Saturday, May 19, 2007


Heartsick by Chelsea Cain
Sept 2007, 278 pages

Portland detective Archie Sheridan was captured by serial killer Gretchen Lowell and tortured for ten days. During that time, Archie was somehow changed, and a twisted relationship grew between them. Finally, Gretchen let him go rather than kill him, as she usually would do to her victims. Two years later, Archie is slowly recovering and is called back to work to find a new serial killer. Although he still has many issues relating to his capture (drug abuse, horrible flashbacks, residual feelings for Gretchen, etc), he works on the new case, tailed by journalist Susan Ward who is assigned to write about the human interest aspects of the case, given Archie's history.

I liked this book for a few reasons. Most immediately is the setting in Portland, Oregon, a town I love. Archie and Susan visit areas such as Sauvie Island, Cleveland High School, and spots downtown. It's a fun way to have connection to a book, but is also a bit distracting. (I found myself in the middle of some suspenseful section suddenly thinking excitedly, "Hey, I've been there!")

More generally, I liked this book for the in-depth look at the twisted relationship between Archie and Gretchen. One would expect Archie to have only negative feelings for his captor, but instead there is a much more complicated situation there. The author takes the time to really look closely at that, despite how uncomfortable it may be.

Also, as might be expected in a detective novel, the plot zooms along as we eagerly follow the developments of the investigation and make guesses as to who might be the killer. We also get flashbacks to the investigation of Gretchen two years before that led to Archie's capture. All of these story lines are captivating.
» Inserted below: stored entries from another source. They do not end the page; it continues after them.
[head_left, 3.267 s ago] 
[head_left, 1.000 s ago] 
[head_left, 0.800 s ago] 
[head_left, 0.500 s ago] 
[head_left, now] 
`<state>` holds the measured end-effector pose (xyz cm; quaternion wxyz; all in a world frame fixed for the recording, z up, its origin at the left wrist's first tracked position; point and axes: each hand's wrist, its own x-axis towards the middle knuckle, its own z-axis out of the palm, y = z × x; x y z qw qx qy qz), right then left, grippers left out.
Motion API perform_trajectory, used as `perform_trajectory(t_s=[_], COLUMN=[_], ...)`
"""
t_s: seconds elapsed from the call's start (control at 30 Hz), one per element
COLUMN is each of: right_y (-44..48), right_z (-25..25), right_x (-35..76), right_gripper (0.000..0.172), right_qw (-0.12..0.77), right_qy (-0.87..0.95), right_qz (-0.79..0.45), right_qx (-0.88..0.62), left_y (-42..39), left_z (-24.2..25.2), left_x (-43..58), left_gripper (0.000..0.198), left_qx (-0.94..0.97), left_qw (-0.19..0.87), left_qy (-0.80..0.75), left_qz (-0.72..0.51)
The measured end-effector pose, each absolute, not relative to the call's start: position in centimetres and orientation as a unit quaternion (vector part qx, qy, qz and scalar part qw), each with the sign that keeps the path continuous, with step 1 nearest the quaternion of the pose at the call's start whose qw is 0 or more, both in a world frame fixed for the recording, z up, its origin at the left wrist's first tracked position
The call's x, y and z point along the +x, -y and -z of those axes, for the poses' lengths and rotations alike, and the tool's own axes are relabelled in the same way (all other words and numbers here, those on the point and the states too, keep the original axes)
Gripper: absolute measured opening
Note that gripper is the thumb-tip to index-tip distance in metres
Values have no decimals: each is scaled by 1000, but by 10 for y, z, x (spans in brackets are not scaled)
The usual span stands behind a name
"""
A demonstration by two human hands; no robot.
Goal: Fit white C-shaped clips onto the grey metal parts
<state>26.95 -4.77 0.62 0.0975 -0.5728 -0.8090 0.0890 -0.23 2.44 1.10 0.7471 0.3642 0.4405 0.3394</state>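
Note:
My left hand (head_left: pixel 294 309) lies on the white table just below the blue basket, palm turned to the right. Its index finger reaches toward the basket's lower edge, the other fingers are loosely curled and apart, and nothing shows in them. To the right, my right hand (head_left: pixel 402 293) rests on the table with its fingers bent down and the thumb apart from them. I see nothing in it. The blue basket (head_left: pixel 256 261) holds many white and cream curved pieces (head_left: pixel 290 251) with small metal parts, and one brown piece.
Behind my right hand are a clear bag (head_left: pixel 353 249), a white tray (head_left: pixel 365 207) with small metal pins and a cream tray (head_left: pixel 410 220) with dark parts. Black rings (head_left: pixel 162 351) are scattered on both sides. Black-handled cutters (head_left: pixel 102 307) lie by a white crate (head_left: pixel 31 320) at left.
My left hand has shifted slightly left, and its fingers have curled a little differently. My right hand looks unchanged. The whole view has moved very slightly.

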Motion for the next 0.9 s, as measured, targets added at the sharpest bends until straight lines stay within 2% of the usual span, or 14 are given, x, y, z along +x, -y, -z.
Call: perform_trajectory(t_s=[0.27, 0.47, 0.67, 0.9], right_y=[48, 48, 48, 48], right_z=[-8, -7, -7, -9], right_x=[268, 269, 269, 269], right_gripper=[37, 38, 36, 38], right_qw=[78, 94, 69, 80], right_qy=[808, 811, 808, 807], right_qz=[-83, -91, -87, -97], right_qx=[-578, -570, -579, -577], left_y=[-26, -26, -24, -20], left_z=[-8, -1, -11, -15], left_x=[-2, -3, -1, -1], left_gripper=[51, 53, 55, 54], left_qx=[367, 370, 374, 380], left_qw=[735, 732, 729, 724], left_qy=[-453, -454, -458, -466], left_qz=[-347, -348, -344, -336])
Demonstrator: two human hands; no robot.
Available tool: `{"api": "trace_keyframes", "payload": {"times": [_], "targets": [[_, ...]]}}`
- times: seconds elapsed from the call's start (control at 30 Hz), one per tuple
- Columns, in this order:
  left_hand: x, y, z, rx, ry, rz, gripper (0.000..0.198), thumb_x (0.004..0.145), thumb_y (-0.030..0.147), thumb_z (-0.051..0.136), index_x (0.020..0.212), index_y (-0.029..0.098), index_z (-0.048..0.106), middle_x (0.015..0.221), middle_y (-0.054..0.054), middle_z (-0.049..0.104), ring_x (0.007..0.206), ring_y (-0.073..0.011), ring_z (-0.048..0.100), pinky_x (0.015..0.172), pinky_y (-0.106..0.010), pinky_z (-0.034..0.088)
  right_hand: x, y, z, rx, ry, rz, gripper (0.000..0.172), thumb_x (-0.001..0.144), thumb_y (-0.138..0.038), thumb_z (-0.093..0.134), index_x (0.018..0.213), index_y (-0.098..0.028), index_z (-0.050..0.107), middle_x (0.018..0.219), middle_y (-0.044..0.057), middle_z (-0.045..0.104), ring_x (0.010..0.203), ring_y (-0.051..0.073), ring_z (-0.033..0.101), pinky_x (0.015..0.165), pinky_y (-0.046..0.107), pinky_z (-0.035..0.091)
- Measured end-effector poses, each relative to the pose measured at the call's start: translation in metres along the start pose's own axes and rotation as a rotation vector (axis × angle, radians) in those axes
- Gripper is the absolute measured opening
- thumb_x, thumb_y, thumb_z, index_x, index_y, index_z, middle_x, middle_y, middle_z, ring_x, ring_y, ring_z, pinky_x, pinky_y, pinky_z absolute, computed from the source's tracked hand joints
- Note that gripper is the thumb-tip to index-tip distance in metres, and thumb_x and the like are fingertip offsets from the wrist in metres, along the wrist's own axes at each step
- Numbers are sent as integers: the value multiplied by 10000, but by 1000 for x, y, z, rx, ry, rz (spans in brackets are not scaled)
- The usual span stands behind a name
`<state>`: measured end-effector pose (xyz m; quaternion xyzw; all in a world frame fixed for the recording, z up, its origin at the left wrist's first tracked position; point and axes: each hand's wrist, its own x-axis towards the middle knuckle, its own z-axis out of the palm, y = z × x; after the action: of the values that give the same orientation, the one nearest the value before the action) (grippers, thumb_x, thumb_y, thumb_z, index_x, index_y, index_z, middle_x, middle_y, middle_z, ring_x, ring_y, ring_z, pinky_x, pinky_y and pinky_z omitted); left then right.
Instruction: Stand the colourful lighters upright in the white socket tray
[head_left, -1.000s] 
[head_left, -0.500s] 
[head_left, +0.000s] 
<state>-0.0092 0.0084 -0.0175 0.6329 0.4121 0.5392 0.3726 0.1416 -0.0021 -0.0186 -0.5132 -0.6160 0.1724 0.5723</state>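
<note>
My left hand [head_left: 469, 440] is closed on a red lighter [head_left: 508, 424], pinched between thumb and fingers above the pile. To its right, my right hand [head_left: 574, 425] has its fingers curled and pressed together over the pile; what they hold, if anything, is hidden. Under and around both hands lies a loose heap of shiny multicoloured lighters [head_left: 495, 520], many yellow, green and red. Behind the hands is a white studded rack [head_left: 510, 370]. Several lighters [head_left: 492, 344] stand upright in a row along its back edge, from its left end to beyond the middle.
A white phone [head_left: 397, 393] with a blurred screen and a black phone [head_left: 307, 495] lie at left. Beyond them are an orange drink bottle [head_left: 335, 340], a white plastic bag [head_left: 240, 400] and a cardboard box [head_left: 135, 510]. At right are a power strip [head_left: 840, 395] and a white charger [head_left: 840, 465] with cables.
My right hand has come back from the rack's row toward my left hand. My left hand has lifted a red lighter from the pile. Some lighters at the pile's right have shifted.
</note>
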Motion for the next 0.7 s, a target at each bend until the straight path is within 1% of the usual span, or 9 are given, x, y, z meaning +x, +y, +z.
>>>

How I Came West, and Why I Stayed

How I Came West, and Why I Stayed
Stories by Alison Baker
1993, 182 pages

My friend Kathleen gave me this book for my birthday this year. It's even autographed, which is always fun. It's a collection of short stories, all very quirky. They usually focus on female protagonists who are in some kind of unusual situation, often exploring or researching.

The first story is about a woman traveling the country looking for the lost cheerleaders. She heard there was a flock of them in the mountains outside of a small town. She visits the small town, and gets to know the citizens. They have rumors of the cheerleaders but no one has ever seen them. Sometimes you can find their tracks in the snow or hear their cheers when the wind blows right.

Another story tells of a kindergartener's experience of when a pair of Siamese twins join her class mid-year. She ends up going out with one of them, and another girl goes out with the other. Eventually, the twins leave when their family moves to Chicago, where there are more "of their own kind", which the kindergarteners interpret as meaning that Chicago is filled with Siamese twins, but in fact they are referring to black people.

Another story is narrated by a girl born to explorer parents in the arctic circle. Eventually the parents die and the girl grows up alone, wandering the ice.

These stories explore many themes and emotions, and most are quite powerful. I can usually just read one short story at a time, and then leave the book alone for a week or two. They are kind of like a rich dessert.

There were a couple I think weren't as strong, but all were interesting in some way. They would appeal more to fans of fantastic fiction, rather than literal fiction. Many of the stories are set in worlds slightly different from ours, or situations that wouldn't quite happen in real life, which I know some readers don't enjoy as much. I like reading about strange worlds though.